I told my fiancé about a sexy dream I had about our dentist and it seems to have freaked him out. He won’t admit it bothers him but he’s been talking about my teeth a lot ever since, suggesting that I have gotten a lot of “work” done so I can spend time with my “boyfriend.” He insists he’s kidding but I feel like this is genuinely bothering him, which is weird because my dentist is quite elderly (that’s why I told him about the dream, I thought it was funny!). My sister says this is a red flag that he has possessiveness issues. I’m wondering if she’s making a big deal out of nothing. We’d both appreciate your thoughts. – The Andrew Sisters
First, get your sister out of your love life. I can’t stress this enough. Sharing intimate details between you and your fiancé opens the door for all kinds of meddling. While it’s harmless to talk about a sexy dream with your sister, when you offered your fiancé’s reaction for debate, that’s inviting unfair speculation – he’s not there to speak for himself. How would you like it, if he and his family discussed your behavior when you weren’t around?
You and your fiancé will be spending the rest of your lives together — here’s an opportunity to practice communication skills you are going to need for the long haul. Tell him his reaction confuses you, and ask him to explain how he feels. It’s quite possible your sexy dream has turned him on, so he keeps alluding to it in the hopes that you’ll take a hint. Maybe there’s some fun to be had! “Doctor, I have a cavity that needs filling…”

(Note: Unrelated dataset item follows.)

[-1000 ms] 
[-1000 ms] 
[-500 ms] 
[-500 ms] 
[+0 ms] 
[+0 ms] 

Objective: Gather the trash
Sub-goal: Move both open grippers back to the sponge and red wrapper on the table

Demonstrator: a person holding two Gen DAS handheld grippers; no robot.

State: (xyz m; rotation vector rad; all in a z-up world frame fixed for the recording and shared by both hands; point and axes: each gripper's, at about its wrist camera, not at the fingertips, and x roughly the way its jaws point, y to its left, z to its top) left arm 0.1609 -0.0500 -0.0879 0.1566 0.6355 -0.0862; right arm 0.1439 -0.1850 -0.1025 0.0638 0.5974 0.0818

On the other hand, he might be genuinely threatened. If so, hear him out. Offer reassurance but don’t go overboard: dreams are silly, random things, completely out of our control. Your fiancé needs to understand this. If his possessiveness or insecurity remains an issue, perhaps you want to re-think tying the knot with this guy, or at least move your wedding date back till you can check in with a couples counselor.